Focus today’s post on the contrast between two things. The twist? Write the post in the form of a dialogue.
‘I’m not really a big reader.’
‘Really? Why not?’ I ask.
‘Well, I dunno, it’s boring…’
‘What sort of thing are you trying to read?’
‘I tried some Dickens a while ago, but I didn’t finish it.’
‘Hmm, that might be your problem then. Dickens and other nineteenth century authors might be regarded as classics but that doesn’t make them easier to read, in fact it might mean the opposite. Sometimes books get a reputation based on being hard to finish.’
‘Really? So I’m not a moron for not being able to appreciate the fine writing or intimate place setting?’ you laugh.
‘I wouldn’t say you were a moron because you don’t like the way an author writes. Have you tried anything else? Anything simpler? Or more contemporary? You might find it more enjoyable if the places are more familiar and the language more like what you’re used to hearing.’ I suggest.

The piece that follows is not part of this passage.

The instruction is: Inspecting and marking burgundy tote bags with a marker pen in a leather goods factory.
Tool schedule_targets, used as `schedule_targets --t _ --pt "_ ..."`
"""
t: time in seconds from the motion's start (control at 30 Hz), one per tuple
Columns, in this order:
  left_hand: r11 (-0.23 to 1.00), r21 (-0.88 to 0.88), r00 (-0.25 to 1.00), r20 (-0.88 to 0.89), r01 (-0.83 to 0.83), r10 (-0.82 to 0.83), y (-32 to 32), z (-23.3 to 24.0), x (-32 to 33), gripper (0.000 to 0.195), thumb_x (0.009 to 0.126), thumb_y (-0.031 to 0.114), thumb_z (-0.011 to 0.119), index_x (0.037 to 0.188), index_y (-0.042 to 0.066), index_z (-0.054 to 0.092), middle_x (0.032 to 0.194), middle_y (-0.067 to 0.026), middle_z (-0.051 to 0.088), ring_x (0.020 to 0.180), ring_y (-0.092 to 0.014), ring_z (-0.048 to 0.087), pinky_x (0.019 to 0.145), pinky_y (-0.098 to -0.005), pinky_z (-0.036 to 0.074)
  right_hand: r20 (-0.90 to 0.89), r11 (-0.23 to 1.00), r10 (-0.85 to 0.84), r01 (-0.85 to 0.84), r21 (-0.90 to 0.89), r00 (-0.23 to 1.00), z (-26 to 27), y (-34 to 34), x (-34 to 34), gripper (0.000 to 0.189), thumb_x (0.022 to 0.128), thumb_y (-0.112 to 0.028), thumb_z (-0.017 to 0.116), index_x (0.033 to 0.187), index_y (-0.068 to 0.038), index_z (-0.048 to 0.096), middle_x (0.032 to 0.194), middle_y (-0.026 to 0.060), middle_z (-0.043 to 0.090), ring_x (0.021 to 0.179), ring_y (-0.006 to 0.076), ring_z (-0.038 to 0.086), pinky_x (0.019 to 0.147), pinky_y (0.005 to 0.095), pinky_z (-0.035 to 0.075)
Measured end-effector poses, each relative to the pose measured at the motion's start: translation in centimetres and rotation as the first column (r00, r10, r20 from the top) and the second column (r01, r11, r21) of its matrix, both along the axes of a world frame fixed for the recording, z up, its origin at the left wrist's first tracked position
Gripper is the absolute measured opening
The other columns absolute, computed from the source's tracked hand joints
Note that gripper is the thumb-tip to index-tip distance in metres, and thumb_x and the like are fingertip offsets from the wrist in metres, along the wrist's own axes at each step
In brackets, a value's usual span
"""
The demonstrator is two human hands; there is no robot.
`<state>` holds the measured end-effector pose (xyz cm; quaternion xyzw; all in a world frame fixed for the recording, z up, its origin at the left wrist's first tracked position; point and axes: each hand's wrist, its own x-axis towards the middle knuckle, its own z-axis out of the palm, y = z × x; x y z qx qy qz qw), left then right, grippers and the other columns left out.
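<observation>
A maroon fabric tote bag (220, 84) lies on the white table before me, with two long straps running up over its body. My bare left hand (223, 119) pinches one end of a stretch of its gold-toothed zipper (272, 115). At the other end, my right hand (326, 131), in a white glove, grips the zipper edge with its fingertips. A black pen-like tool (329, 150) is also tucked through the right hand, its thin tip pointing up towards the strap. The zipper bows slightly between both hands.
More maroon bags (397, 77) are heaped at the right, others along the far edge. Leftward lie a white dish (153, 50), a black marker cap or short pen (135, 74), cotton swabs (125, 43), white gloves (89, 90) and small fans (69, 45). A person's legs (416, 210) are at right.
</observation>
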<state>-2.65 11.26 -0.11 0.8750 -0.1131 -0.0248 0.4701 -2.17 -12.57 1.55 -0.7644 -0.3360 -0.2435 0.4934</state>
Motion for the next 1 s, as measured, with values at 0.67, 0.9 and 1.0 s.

‘Not really. I always thought new stuff was supposed to be trashy and not worth the time.’
‘Like what specifically?’
‘Well, like crime or fantasy or vampires. Is it even worthwhile?’
I think for a moment before I reply. ‘Every book has been written by someone who has poured hundreds, if not thousands of hours into honing their skills. The fact that a book is “genre fiction”, like crime or sci-fi or romance, doesn’t mean it’s a waste of time. There are so many great books out there, so many interesting characters to share, that you should try out as many different sorts as you can. Never be discouraged by people in ivory towers, or academics or even friends telling you it’s not worth it. Books are popular because people have a good time reading them, lots of books will never be critically acclaimed but they’re still fun to read.
‘I would never encourage you to stick with a book if you’re bored, or the story doesn’t make sense, or the voice of the author gets on your nerves, but don’t give up on reading altogether. And even if you try out lots of genres and still don’t really like reading, there’s always graphic novels and comics to look at. Even reading this blog counts!’
‘But what about all the classics? Shouldn’t I keep trying?’ you protest.
‘Well, you can if you like, but something to keep in mind is that language is fluid. Those classics, particularly the older ones, were written when language behaved differently. Some, like Shakespeare, are so far removed from current common usage as to be almost a foreign tongue. There is a lot of value in the works, but you need to learn how to translate them to get the most out of them, and you might not want to spend your time doing that. There will always be plenty of PhD candidates in the world who spend their lives reading the classics that they won’t be forgotten because you personally haven’t read them.
‘And reading contemporary stuff might mean that some poor, starving writer in the world gets to make some money to live off what they love to do, so everybody wins.’
‘Yeah, maybe. I’ll give something else a go. But where do I start?’
‘I suggest you go to your local library and ask them what’s popular but not too hard. They know lots of good books to start with. Or you could go to a book shop and ask them, or go online for reviews, or you could borrow something from my shelf. The world of reading awaits you, just open the cover and start!’